Search code examples
djangolookupdjango-ajax-selects

Django - AJAX-SELECT 403 Forbidden

I made a lookup channel, using django-ajax-select, for an field on Model Areas, to use on my ModelForm to select fields when I create or edit a UserProfile.

class FormRegisterProfile(forms.ModelForm):

class Meta: 
    model = UserProfile
    exclude = ('user')

interests  = make_ajax_field(UserProfile,'interests','areas2',help_text=True)
expertise  = make_ajax_field(UserProfile,'expertise','areas2',help_text=True)

What happens is, when i'm logged with an user that's do not have admin permission I get this line on server

[16/Aug/2012 14:56:12] "GET /profile/ajax_lookup/areas2?term=g HTTP/1.1" 403 22

my url.py

(r'^admin/lookups/', include(ajax_select_urls)),
(r'^profile/', include(ajax_select_urls)),
url(r'^profile/edit/$', 'mycu.views.EditUserProfile', {}, 'register.html'),
url(r'^admin/', include(admin.site.urls)),

my lookup channel:

AJAX_LOOKUP_CHANNELS = {
'areas'  : {'model':'mycu.areas', 'search_field':'type'},
'areas2' : ('mycu.lookups', 'AreasLookup'),

my lookups.py

class AreasLookup(LookupChannel):

    model = Areas

    def get_query(self,q,request):
        return Areas.objects.filter(Q(type__icontains=q)).order_by('type')

    def get_result(self,obj):
        u""" result is the simple text that is the completion of what the person typed """
        return obj.type

    def format_match(self,obj):
        """ (HTML) formatted item for display in the dropdown """
        return self.format_item_display(obj)

    def format_item_display(self,obj):
        """ (HTML) formatted item for displaying item in the selected deck area """
        return u"%s" % (escape(obj.type))

without the 'make_ajax_fields' lines on ModelForm, I can easily access the model areas.

what I'm not figured out is:

what's the relationship between admin/lookups

thanks,

Solution

  • The default permissions for django-ajax-selects require the user to be staff (user.is_staff) . See the README note on changing this default in your LookupChannel https://github.com/crucialfelix/django-ajax-selects#check_authselfrequest

    check_auth(self,request):

    To ensure that nobody can get your data via json simply by knowing the URL. The default is to limit it to request.user.is_staff and raise a PermissionDenied exception.

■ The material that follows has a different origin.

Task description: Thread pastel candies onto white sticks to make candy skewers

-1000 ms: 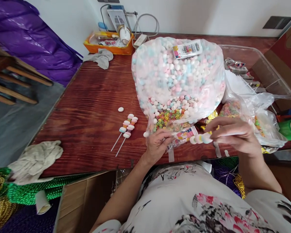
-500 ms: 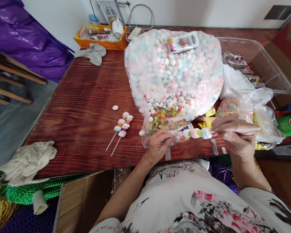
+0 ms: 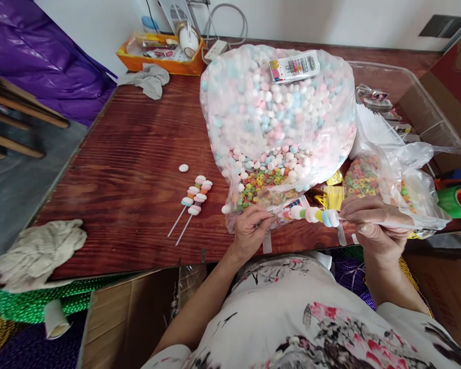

By default this is an error with a 401 response, but your middleware may intercept and choose to do other things.

    Public facing forms should write a custom LookupChannel to implement as needed. Also you could choose to return HttpResponseForbidden("who are you?") instead of raising PermissionDenied

    This incorrectly states that it will return a 401 status code when in fact Django will handle the PermissionDenied with a 403 response like you are seeing.